Monday, April 25, 2011

#winning

When doing rankings, what is the most important thing that ESPN looks at? Well, besides not being a west coast team they look at winning record. Winning record is the focus of my new formula which is still in its infancy stages. In this post I will be explaining why I use the things that I do and then put up some results from the NCAA tournament "1st Round" and the real 1st Round.


Winning record can be looked at three different ways: conference wins, non-conference wins, and overall wins. The main two that I will be looking at are the conference and the non-conference wins (and of course losses). Let's use the Pac-10 as an example.

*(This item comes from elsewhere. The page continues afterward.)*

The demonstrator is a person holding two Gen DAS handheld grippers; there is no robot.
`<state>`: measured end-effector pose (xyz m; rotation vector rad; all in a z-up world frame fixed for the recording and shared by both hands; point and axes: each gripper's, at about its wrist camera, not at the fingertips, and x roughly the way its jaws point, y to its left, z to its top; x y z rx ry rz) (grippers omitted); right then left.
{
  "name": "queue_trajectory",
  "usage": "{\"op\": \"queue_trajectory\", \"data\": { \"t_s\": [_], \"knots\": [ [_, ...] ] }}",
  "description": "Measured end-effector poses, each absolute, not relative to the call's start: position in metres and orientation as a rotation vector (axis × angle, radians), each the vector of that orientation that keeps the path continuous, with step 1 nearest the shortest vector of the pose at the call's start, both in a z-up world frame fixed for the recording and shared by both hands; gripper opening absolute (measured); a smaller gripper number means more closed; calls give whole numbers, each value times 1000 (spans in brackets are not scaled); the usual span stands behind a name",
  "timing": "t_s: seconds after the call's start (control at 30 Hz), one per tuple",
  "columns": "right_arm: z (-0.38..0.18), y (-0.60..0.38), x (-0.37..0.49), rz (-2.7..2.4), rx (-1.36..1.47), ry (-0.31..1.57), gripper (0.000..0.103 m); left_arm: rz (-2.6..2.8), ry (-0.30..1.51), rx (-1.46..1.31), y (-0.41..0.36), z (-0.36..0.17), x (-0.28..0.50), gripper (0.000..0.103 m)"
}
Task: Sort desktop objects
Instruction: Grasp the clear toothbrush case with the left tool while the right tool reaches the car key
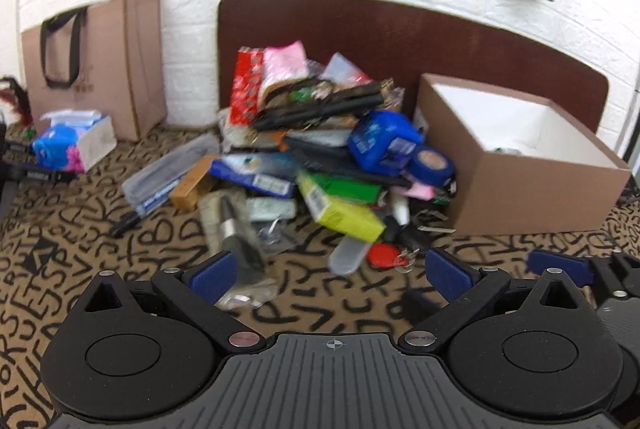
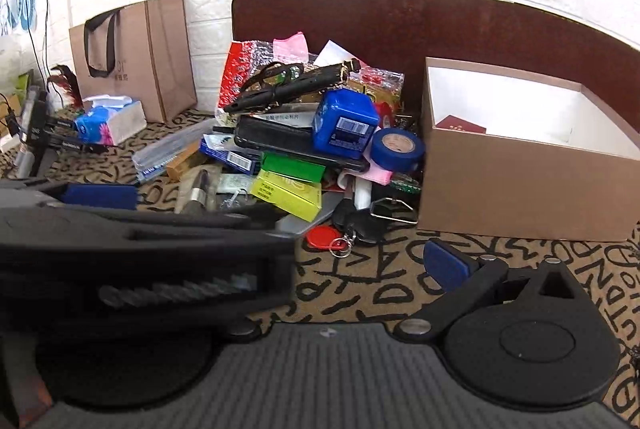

Team                       Conf Record      Nonconf Record       Overall Record
Arizona                           14-4                     16-4                            30-8
Washington                     11-7                     13-4                            24-11
UCLA                            13-5                     10-6                            23-11
California                        10-8                      9-7                             19-15
Oregon State                  5-13                      6-7                             11-20
Washington State            9-9                       13-4                            22-13
Stanford                          7-11                     8-5                             15-16
USC                               10-8                     9-7                             19-15
Oregon                           7-11                     14-7                           21-18
Arizona State                  4-14                     8-5                             12-19

Non-conference Record
     The nonconf record is pretty important in my opinion. This being said, I think that the conference's nonconf record is slightly more important than the individual team's nonconf. The point of nonconf games are to go against teams that will help your team work together better. In addition to this, with a large enough sample size, we can start getting a better picture of which conferences are better than others.
     Teams in the "better" conferences (ACC, Big Ten, Big 12, and Pac 10 to name some examples) typically do play some of the weaker teams (such as WSU playing Southern and UTPA) in order to pad their overall record so that they have a better shot at making it to the NCAA tournament. The inverse of this is that the teams in the weaker conferences (I'm looking at you SWAC) play the better teams such as Alcorn State playing, and losing to, Texas A&M, Purdue, Colorado, and Kansas State. A way that this is slightly balanced out is that the better teams make it to the preseason invitational tournaments and end up playing better teams and the worse teams play other teams that do not get invited to the tournaments.
    A simple way of judging conference strength is to take the nonconf record for each team in a conference and averaging it out to find how well the conference is as a whole. If the conference tends to do well in nonconf play, then they will make it more difficult for the other teams in their conference once play starts.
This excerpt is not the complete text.